By Letter to the Editor on November 24, 2018.
There is quite an ongoing debate concerning public funding of education for private schools.
We could discuss the Charter of Rights here, but right now I want to discuss logistics. The Alberta public needs to know how desperately this issue affects every single taxpayer.
If private schools are defunded, many parents will no longer be able to afford to send their children to private schools (we are talking $8,000-10,000 per student).
There are approximately 7,700 children in the Pallister district alone. Adding an extra 1,500 children would mean a 20 per cent increase. Many of these students will be going to rural schools that are already over capacity and relying on portable classrooms.
In 2017, Premier Notley told the CBC: “There’s no question that best practices would be to reduce them even more. But as things stand right now, we’re trying to maintain the quality that we can.” Speaking to the Alberta 2018 budget, the Alberta Teacher’s Association president Greg Jeffery adds that it “does not do enough to help teachers deal with large class sizes or support students with special learning needs.”

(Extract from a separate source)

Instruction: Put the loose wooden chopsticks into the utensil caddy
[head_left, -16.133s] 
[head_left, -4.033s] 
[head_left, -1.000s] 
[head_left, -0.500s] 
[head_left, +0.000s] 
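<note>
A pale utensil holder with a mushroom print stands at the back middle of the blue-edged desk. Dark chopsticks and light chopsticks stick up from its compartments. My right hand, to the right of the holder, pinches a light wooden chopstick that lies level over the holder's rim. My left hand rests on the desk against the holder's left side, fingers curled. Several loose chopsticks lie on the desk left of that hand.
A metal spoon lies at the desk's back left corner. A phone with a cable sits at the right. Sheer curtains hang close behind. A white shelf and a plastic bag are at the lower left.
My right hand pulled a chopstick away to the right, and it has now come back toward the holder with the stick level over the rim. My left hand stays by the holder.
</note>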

Some classes will double in size. As a teacher myself, I can assure you that taking on extra students is stressful. We are talking less resources and one-on-one time with students, particularly ones struggling with learning disabilities.
The Palliser website states that it was forced to cut more than $475,000 from the 2018-19 budget just to balance the books. Defunding private schools hurts not only those children, but all children – your children.
Here is another point: private schools pay approximately 30 per cent of tuition out of their own pockets, including the maintenance of infrastructure (never mind the actual infrastructure) and teacher pensions. The government pays only part of their tuition now. If private schools become a thing of the past, the government will have to fork out all of their tuition.
In a nutshell, what money is going to be used to educate these children if private schools close? Why, your hard-earned tax dollars!
I would like to leave you with one parting thought: imagine as a business owner your employees offered to buy their own office space and vehicles, pay maintenance and renovations costs on both, and pay their own pension and benefits, but only want to be paid 70 per cent of the going wage. Would you not want these employees?